Terpisah, Kepala Balai Pengelolaan Sumberdaya Pesisir dan Laut (BPSPL) Pontianak Getreda M. Hehanussa menyambut baik upaya kolaborasi dalam kegiatan pelatihan dasar DNA Barcoding dan Analisa Data Genetik tersebut.
Menurut Getreda, sejauh ini BPSPL Pontianak telah melakukan beberapa kegiatan terkait perannya sebagai pelaksana konservasi jenis dan genetika ikan serta pengawas lalu lintas perdagangan jenis ikan yang dilindungi, namun, enurutnya masih belum optimal, karena sulitnya melakukan identifikasi jenis/spesies.

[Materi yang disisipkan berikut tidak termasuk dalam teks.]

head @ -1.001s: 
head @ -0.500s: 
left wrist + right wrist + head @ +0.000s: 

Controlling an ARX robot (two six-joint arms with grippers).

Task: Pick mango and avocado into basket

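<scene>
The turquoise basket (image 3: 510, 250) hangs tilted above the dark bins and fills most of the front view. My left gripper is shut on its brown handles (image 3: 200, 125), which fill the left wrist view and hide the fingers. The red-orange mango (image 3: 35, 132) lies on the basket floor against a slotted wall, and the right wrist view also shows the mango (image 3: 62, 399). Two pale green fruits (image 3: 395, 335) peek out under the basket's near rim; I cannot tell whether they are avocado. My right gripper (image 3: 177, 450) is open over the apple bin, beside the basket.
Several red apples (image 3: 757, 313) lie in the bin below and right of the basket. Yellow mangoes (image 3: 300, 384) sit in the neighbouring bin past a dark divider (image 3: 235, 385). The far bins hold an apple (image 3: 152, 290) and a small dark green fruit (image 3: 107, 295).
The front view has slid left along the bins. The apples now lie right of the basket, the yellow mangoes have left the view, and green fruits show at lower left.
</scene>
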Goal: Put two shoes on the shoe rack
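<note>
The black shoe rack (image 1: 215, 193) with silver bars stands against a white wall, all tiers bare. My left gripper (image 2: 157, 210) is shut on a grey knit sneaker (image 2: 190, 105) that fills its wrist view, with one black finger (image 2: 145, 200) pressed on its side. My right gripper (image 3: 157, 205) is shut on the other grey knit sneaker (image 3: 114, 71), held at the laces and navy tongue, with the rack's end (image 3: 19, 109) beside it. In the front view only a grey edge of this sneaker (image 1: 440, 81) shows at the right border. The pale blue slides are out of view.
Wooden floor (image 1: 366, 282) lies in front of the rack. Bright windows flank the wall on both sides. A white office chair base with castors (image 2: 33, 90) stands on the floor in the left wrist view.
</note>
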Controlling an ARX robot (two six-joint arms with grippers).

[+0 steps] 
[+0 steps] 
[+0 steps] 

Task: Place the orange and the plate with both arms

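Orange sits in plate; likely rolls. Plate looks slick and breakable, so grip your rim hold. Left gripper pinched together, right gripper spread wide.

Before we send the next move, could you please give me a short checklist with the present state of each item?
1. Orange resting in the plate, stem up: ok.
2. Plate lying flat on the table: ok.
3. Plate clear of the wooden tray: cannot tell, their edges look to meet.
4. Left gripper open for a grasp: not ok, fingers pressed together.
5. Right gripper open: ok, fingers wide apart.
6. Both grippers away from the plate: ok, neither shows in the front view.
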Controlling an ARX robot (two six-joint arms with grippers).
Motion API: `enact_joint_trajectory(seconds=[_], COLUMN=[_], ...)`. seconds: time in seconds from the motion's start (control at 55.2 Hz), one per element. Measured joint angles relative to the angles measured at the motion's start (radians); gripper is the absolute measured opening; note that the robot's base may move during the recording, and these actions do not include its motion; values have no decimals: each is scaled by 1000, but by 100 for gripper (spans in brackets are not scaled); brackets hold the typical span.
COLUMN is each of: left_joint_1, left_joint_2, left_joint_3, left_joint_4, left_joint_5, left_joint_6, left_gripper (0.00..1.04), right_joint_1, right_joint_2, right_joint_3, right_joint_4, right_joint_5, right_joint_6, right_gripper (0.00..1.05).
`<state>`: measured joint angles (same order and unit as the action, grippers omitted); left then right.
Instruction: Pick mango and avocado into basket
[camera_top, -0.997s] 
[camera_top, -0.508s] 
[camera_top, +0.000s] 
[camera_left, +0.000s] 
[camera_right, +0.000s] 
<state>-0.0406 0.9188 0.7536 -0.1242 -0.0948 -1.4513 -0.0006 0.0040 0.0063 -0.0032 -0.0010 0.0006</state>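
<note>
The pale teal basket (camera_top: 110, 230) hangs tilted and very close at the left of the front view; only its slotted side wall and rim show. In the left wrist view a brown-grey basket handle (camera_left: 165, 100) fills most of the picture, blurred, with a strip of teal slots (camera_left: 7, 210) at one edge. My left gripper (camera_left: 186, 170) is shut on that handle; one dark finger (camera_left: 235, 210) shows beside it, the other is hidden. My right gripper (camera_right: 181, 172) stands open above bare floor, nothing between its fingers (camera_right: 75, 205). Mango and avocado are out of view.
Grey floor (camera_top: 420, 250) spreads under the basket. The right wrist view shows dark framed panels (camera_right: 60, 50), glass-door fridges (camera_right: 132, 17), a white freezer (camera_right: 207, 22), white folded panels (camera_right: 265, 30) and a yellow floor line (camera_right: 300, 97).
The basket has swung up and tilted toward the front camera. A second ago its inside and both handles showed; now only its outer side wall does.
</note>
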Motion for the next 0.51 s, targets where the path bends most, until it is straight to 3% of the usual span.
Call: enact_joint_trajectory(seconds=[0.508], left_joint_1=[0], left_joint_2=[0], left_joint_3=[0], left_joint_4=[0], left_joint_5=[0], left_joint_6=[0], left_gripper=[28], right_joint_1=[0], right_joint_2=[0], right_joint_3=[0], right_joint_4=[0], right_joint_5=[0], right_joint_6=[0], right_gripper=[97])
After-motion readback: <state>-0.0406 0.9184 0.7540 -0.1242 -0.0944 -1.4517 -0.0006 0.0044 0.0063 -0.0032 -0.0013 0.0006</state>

"Kesulitan ini sering terjadi pada proses pengidentifikasian jenis biota laut yang ditemukan dalam kondisi tidak utuh, baik karena pembusukan, terpotong-potong, maupun sudah menjadi produk turunan perikanan yang sulit diidentifikasi secara visual," katanya.
Menurut dia, kemampuan pengidentifikasian spesies melalui metode DNA Barcoding dan analisis DNA ini menjadi hal yang penting dalam upaya penyelesaian masalah-masalah tersebut. Uji dan Analisis DNA membutuhkan dukungan SDM yang kompeten serta sarana dan prasarana berupa laboratorium yang terstandarisasi.
"Kami sangat mendukung kegiatan pelatihan ini. Kami berharap, melalui kegiatan ini akan terjadi transfer pengetahuan dan pemahaman sehingga dapat menghasilkan SDM yang kompeten dalam Uji dan Analisis DNA khususnya di wilayah Kalimantan Barat," katanya.